How is a Basil Sprout like a Writing Desk

I particularly like the part of evening when the sun pours onto the streets at a dramatic angle and signals it's intent to depart. I suppose it does something similar in the morning, but I'm not often around to observe it. Except on the rare occasion that I am, and then I particularly like that part of the morning as well.

It's interesting; as the world gets bigger by way of my own education and then instantly smaller by way of a text message, I wonder how the dramatic angles of the sun affect writers and noticers of things in other parts of the world. And then there is the balance that swings wildly between my obsession with gratuitous things and my desire to live simply that others may simply live. None of these things, however, are really all that central to the point.

The point, in his case, has something to do with how to reconcile the two following facts: 1) I am certain that nothing even remotely interesting has ever been written about a garden or plants or plans to plant plants in a garden and 2) All I want to write about these days is my garden.

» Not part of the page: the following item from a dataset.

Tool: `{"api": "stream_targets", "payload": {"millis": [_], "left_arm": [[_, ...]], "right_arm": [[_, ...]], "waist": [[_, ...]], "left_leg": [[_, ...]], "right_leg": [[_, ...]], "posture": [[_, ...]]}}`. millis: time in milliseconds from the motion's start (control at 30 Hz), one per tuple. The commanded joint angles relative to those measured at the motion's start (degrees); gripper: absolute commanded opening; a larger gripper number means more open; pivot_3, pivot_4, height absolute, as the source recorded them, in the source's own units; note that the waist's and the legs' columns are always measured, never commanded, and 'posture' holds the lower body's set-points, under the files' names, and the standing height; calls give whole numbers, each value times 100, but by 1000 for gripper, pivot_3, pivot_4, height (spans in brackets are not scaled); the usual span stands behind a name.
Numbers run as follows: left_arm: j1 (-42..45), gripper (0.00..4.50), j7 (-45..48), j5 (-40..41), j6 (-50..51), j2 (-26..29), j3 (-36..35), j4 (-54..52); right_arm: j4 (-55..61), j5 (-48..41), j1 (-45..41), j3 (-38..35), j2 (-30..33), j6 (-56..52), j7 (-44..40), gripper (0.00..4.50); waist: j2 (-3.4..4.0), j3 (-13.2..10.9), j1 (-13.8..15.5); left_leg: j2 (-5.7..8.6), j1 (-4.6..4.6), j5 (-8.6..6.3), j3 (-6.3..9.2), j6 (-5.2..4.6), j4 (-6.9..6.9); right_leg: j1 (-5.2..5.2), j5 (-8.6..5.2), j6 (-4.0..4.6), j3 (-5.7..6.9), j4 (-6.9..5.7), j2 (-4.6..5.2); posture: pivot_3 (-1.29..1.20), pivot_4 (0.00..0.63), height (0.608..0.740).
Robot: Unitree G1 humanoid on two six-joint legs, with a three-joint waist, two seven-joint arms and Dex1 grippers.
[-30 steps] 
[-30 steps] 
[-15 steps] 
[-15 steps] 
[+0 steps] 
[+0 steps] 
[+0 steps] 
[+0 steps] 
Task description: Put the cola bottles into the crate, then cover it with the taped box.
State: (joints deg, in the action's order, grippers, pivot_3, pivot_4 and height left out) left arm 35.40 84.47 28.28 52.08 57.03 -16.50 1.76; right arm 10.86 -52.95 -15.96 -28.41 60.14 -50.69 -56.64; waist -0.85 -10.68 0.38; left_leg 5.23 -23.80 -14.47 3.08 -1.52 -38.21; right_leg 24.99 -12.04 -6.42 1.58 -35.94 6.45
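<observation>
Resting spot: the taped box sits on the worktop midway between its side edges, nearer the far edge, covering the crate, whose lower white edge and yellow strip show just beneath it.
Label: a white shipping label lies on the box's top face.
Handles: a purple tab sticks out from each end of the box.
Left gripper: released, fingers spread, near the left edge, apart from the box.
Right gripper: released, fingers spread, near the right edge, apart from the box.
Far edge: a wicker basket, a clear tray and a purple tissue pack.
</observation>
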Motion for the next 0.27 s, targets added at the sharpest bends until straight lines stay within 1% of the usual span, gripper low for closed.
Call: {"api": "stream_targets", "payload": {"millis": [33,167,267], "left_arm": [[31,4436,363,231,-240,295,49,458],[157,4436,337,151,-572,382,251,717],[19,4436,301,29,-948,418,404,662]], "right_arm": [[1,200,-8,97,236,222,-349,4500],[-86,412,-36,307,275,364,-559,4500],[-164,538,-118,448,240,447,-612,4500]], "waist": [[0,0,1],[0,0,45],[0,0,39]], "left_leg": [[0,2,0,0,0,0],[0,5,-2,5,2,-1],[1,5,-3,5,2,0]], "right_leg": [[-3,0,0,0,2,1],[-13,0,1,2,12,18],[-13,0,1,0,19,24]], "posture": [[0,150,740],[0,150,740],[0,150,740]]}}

I want to write about petunias and how they grow together like a zany band of silent, cartoon trumpets and the way my ivy leaves are stubbornly yellowing no matter how much I protest. In fact, I want to convince you that my garden is the product of a zoo of characters and wills, and how I must pander to each of these finicky creatures as individuals in order to keep them happy, healthy and pure. I want to capture the fugacious first day of spring in a beginner's space, in which generations of seasonal blooms are passing tales and rituals down to the buds who will bloom in summer and must carry on the righteous traditions of impatiens past.

YAWN

It's like telling incidental stories about your ridiculous cat to people who have a child; or like telling incidental stories about your ridiculous child to other people who may or may not have their own ridiculous children. It's personal, and unless personal information is scandalous, it's dull, and I can't imagine I'll find much scandal in the young, sprouting cucumbers or the slowly wilting tendrils of my overgrown boston fern.

I never really considered the British old lady demographic as a viable audience (not that there's anything wrong with British old ladies.)

So, it's not that I haven't been inspired to write in the past 13 months, it's that I can't stop thinking about how hibiscus flowers represent truth and I can't write about things like that and still take myself seriously as a writer.